CASA volunteers, or Court Appointed Special Advocates, are by the side of many young people in foster care throughout their time in the child welfare system — working to promote their well-being, helping to ensure their needs are met and advocating for their best interests in court.

Locally, Voices for Children served 480 children and youth in foster care over the past year, with a corps of 217 volunteers working in Brazos, Burleson, Grimes, Freestone, Leon, Limestone and Madison counties. They actively are seeking more volunteers (who now safely can complete training and advocate online) to serve more young people and help improve these difficult outcomes.

Housing and

support

Even before the pandemic, nationally, 20% of 18-year-olds who aged out of foster care instantly became homeless and now the situation is worse. Forty-three percent of the youth in the Field Center survey reported that the pandemic had a negative impact on their living situation. Additionally, 55% reported being food insecure as a result of COVID-19, “including only having access to ‘some’ food, ‘very low’ access to food, or being unable to access food.”

Some positive structural supports are already in place in Texas, such as Extended Foster Care and Supervised Independent Living (SIL). These can buffer the brunt of the pandemic.

Extended Foster Care is a voluntary program that offers young adults turning 18 the opportunity to stay in foster care until their 21st birthday. However, to qualify, youth must be attending a secondary or post-secondary educational program, be employed half-time, or be incapable of either due to a medical condition.

Those qualifications are barriers between youth and a roof over their heads. Before the pandemic, Texas’ unemployment rate was 3.5%; it’s now 13%. Schooling at all levels is in limbo and more difficult to access. We recommend the state grant exemptions and waivers to all youth applying for Extended Foster Care at this time.

A Supervised Independent Living (SIL) arrangement allows young adults 18 and older to live on their own in a less restrictive environment and learn adult living skills while still in paid foster care. However, youth cannot apply for SIL until their 18th birthday — the same day they have to leave their foster homes. This leads to many entering homeless shelters or the streets. We recommend that youth be allowed to apply for SIL six months before their 18th birthday so they don’t end up in this traumatic predicament. We also recommend that more SIL placements be developed in urban areas, where demand and need are highest.

Health care

Youth who age-out of foster care automatically are enrolled in Medicaid, and federal law allows them to remain on Medicaid until their 26th birthday. However, the challenge becomes renewing their health coverage. Each year, the Texas Health and Human Services Commission mails the young adult a renewal packet, which must be returned to verify residency. Due to the transiency and unstable housing these young adults experience, they often don’t receive the packet. Through no fault of their own, they fail to respond and lose their health coverage.

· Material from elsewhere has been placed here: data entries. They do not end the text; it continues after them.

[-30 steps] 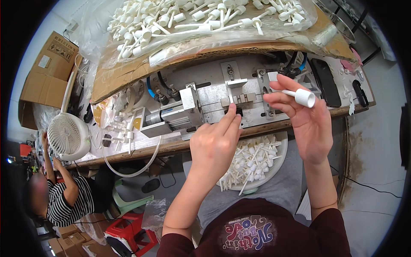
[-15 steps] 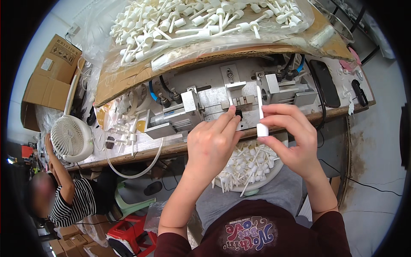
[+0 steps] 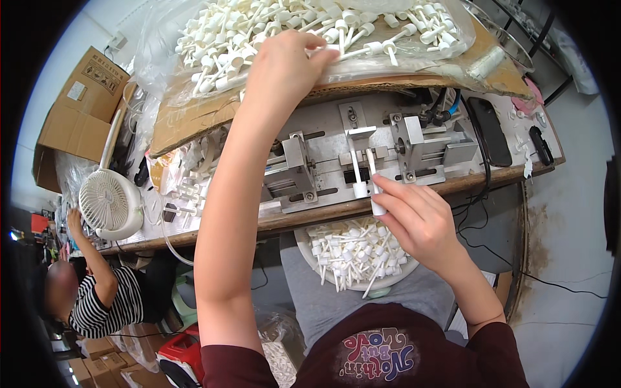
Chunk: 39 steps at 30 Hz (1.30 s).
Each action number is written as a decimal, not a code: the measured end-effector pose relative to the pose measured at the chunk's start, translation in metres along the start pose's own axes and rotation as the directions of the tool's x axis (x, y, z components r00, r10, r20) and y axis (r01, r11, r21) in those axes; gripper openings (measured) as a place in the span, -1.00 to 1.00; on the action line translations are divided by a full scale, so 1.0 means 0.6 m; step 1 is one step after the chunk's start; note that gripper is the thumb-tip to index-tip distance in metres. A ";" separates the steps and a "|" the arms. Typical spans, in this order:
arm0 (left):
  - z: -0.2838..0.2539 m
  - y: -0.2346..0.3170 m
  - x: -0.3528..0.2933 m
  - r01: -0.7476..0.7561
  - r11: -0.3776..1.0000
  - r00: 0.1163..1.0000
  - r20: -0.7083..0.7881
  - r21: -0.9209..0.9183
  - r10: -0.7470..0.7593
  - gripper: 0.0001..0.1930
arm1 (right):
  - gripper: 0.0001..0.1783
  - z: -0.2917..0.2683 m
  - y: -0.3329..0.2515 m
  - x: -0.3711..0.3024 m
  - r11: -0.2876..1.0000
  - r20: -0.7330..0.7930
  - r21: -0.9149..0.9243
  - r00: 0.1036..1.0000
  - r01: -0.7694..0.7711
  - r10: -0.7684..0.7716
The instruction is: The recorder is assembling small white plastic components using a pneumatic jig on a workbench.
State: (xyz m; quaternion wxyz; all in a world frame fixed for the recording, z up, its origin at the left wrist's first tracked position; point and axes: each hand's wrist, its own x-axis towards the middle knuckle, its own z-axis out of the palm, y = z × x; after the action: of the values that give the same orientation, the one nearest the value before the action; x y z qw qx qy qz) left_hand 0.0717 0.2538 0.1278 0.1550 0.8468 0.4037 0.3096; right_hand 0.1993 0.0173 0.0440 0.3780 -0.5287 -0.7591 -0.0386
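My left hand (image 3: 284, 63) reaches over the front of the pile of white capped sticks (image 3: 220, 39) on the cardboard at the back. Its thumb and forefinger are drawn close together there; whatever they pinch is mostly hidden. Between its thumb and fingers, my right hand (image 3: 420, 223) holds a white capped stick (image 3: 377, 204), cap toward me and stick end pointing at the metal fixture (image 3: 352, 116). Just left of it, a second white capped stick (image 3: 359, 189) sits in the fixture, its cap at the near end.
Metal clamp blocks (image 3: 414, 139) flank the fixture. A round tub of white capped sticks (image 3: 301, 242) rests on my lap. A phone (image 3: 490, 129) lies right, a white fan (image 3: 110, 204) stands left. A person in a striped shirt (image 3: 107, 301) sits at the far left.
My left hand has left the fixture and moved up to the pile at the back. My right hand has lowered its capped stick leftward, beside another now visible in the fixture.
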 end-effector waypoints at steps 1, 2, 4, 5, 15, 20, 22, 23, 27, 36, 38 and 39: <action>0.004 0.002 0.004 -0.019 0.999 1.000 -0.004 0.031 0.019 -0.62 | -0.65 0.000 0.001 -0.003 1.000 0.007 0.001 1.000 -0.008 0.008; 0.008 0.004 0.006 -0.037 0.997 0.999 -0.007 0.063 0.037 -0.58 | -0.66 0.000 0.002 -0.006 1.000 0.012 -0.003 1.000 -0.005 0.005; 0.012 0.002 0.009 -0.058 0.994 0.998 -0.017 0.095 0.060 -0.52 | -0.67 -0.001 0.006 -0.011 1.000 0.024 -0.009 1.000 -0.001 0.001; 0.014 -0.002 0.010 -0.061 0.994 0.998 -0.024 0.095 0.064 -0.50 | -0.67 0.001 0.007 -0.013 1.000 0.021 -0.010 1.000 -0.003 0.003; 0.008 -0.028 0.002 0.098 0.989 0.995 -0.001 -0.115 -0.098 -0.50 | -0.66 0.007 0.001 -0.005 1.000 -0.001 0.022 1.000 -0.005 0.005; -0.003 -0.026 -0.012 -0.063 0.996 0.989 -0.131 0.062 0.071 -0.60 | -0.65 0.012 0.004 -0.005 1.000 -0.007 0.028 1.000 -0.009 0.009; 0.000 -0.033 -0.014 -0.145 0.978 0.967 -0.188 0.147 0.172 -0.65 | -0.65 0.014 0.006 -0.004 1.000 -0.008 0.023 1.000 -0.009 0.010; 0.001 -0.038 -0.014 -0.166 0.977 0.963 -0.192 0.132 0.189 -0.67 | -0.65 0.014 0.007 -0.003 1.000 -0.006 0.020 1.000 -0.005 0.005; 0.004 -0.054 -0.013 -0.129 0.989 0.967 -0.214 0.065 0.140 -0.72 | -0.67 0.016 0.006 0.011 1.000 0.006 0.017 1.000 0.020 -0.021; -0.020 0.007 -0.055 -0.345 0.931 0.886 -0.368 -0.122 0.280 -0.74 | -0.83 0.036 0.007 0.044 0.964 0.158 -0.240 0.984 0.117 -0.080; -0.028 0.030 -0.078 -0.352 0.916 0.890 -0.372 -0.194 0.263 -0.72 | -0.83 0.032 0.006 0.050 0.962 0.198 -0.250 0.978 0.110 -0.061; -0.030 0.036 -0.091 -0.354 0.907 0.892 -0.373 -0.229 0.254 -0.70 | -0.81 0.028 0.005 0.051 0.964 0.218 -0.249 0.975 0.095 -0.040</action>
State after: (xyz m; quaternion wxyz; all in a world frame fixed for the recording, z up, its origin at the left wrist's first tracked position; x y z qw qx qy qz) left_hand 0.0467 0.1979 0.1307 0.1561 0.8026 0.2351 0.5256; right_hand 0.1877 0.0502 0.0500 0.2216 -0.5479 -0.8012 -0.0935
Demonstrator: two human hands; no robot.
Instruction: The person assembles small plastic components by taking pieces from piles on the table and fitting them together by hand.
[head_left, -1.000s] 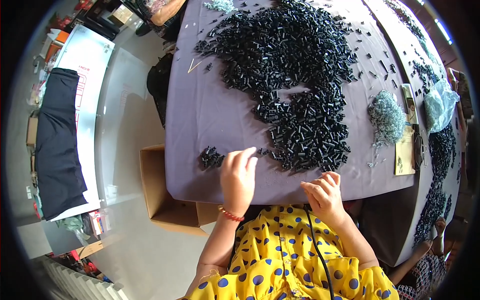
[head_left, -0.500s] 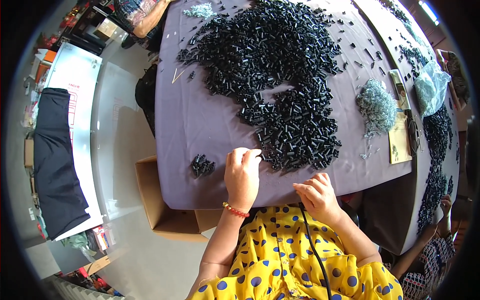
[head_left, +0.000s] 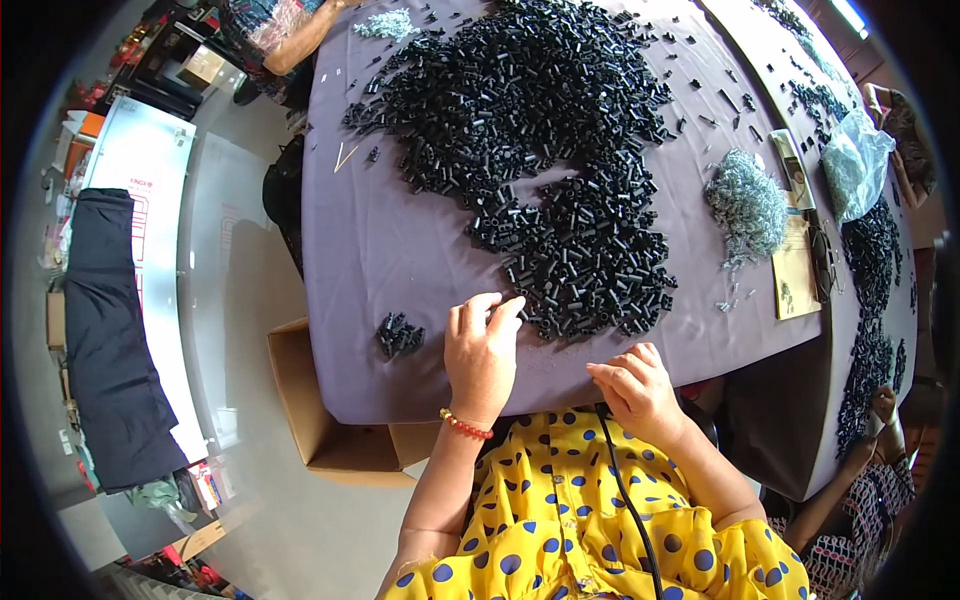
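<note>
My left hand (head_left: 480, 362), with a beaded bracelet (head_left: 465, 423) at the wrist, is at the near edge of a big heap of short black tubular plastic pieces (head_left: 570, 230). Its fingers are bent together and their tips reach the heap's edge; whatever they pinch is hidden. Closer to the table's front edge, my right hand (head_left: 636, 392) is closed, thumb against curled fingers, apart from the heap. Anything in that pinch is too small to make out. Left of my left hand lies a small separate cluster of black pieces (head_left: 400, 335).
A mauve cloth (head_left: 380, 250) covers the table. On the right are a pile of small clear-grey parts (head_left: 745, 205), a yellow card (head_left: 797, 275) and a plastic bag (head_left: 857, 165). An open cardboard box (head_left: 300, 400) stands below the left corner. Co-workers' arms (head_left: 305, 42) show at the edges.
The view has shifted slightly, so the table appears a little further left. My left thumb looks a bit more spread from the fingers. My right hand has hardly moved.
</note>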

We recommend that the Texas Health and Human Services Commission create a Medicaid auto-renewal process that assumes all youth formerly in foster care are Texas residents unless it is determined they are receiving benefits in another state. This would ensure that these young people have the coverage they need and deserve to care for their physical and mental health during this critical time.

Children who age out of the state’s care are very much the state’s children.

They deserve love, support and continuity as they begin the long process of becoming adults. Let’s take the opportunity the COVID-19 pandemic provides to improve the way Texas cares for its young adults at this most pivotal moment in their lives.

Vicki Spriggs is the chief executive officer of Texas CASA (Court Appointed Special Advocates), a nonprofit dedicated to improving the child protection system.